◆ The problem: Reproduce this listing from its first line through the line with "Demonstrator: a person", inclusive, leaving out all that follows.
(Source data Opens)
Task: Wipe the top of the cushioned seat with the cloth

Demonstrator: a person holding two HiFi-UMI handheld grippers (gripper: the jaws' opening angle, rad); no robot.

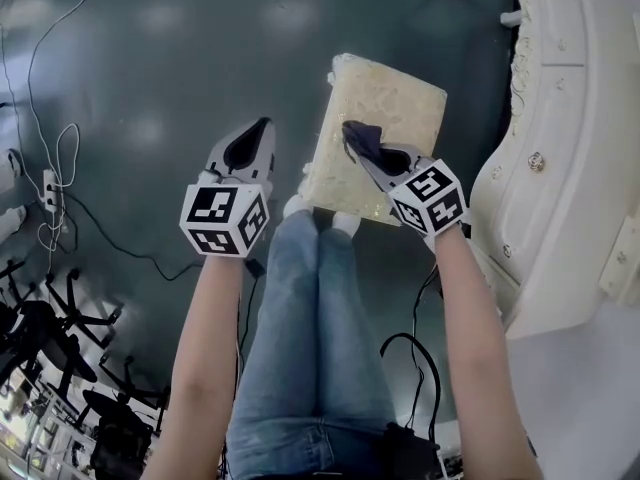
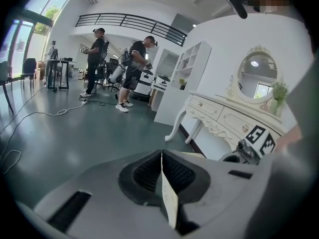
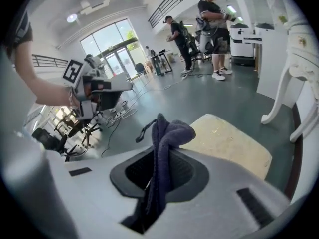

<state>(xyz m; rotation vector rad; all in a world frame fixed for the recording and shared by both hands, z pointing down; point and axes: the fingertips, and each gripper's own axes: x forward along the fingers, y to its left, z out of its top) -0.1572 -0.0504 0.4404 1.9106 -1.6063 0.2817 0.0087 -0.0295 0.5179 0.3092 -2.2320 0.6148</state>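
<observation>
Stands over a dark green floor (image 1: pixel 150 68), both grippers held out ahead above legs (image 1: pixel 310 328) in jeans. Clamps a dark blue cloth (image 1: pixel 365 140) in the right gripper (image 1: pixel 352 136), jaws clenched on its middle. Shows, in the right gripper view, the cloth (image 3: pixel 167 133) bunched over the tips of the right gripper (image 3: pixel 158 148) and trailing down into the slot between the jaws. Holds the cloth over the near left part of the cushioned seat (image 1: pixel 390 108); cannot tell whether touching it.

Finds the seat, cream and squarish, low on the floor just ahead of the white-shod feet (image 1: pixel 295 206), with a white carved dressing table (image 1: pixel 560 168) to its right. Shows the cushioned seat (image 3: pixel 224 141) again in the right gripper view, beyond the jaws and to their right.

Holds the left gripper (image 1: pixel 252 140) off the seat's left side, over bare floor, apart from the cloth. Presses that left gripper (image 2: pixel 161 158) shut to a thin slit, jaws grasping nothing, only a cream sliver showing through the slit. Looks past those jaws at the dressing table (image 2: pixel 224 116) with its oval mirror, and at people (image 2: pixel 134 63) standing far across the room. Trails cables (image 1: pixel 60 168) over the floor at the left.
</observation>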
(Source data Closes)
◆ Task solution:
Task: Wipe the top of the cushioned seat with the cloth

Demonstrator: a person holding two HiFi-UMI handheld grippers (gripper: the jaws' opening angle, rad); no robot.

There is no more to this exercise.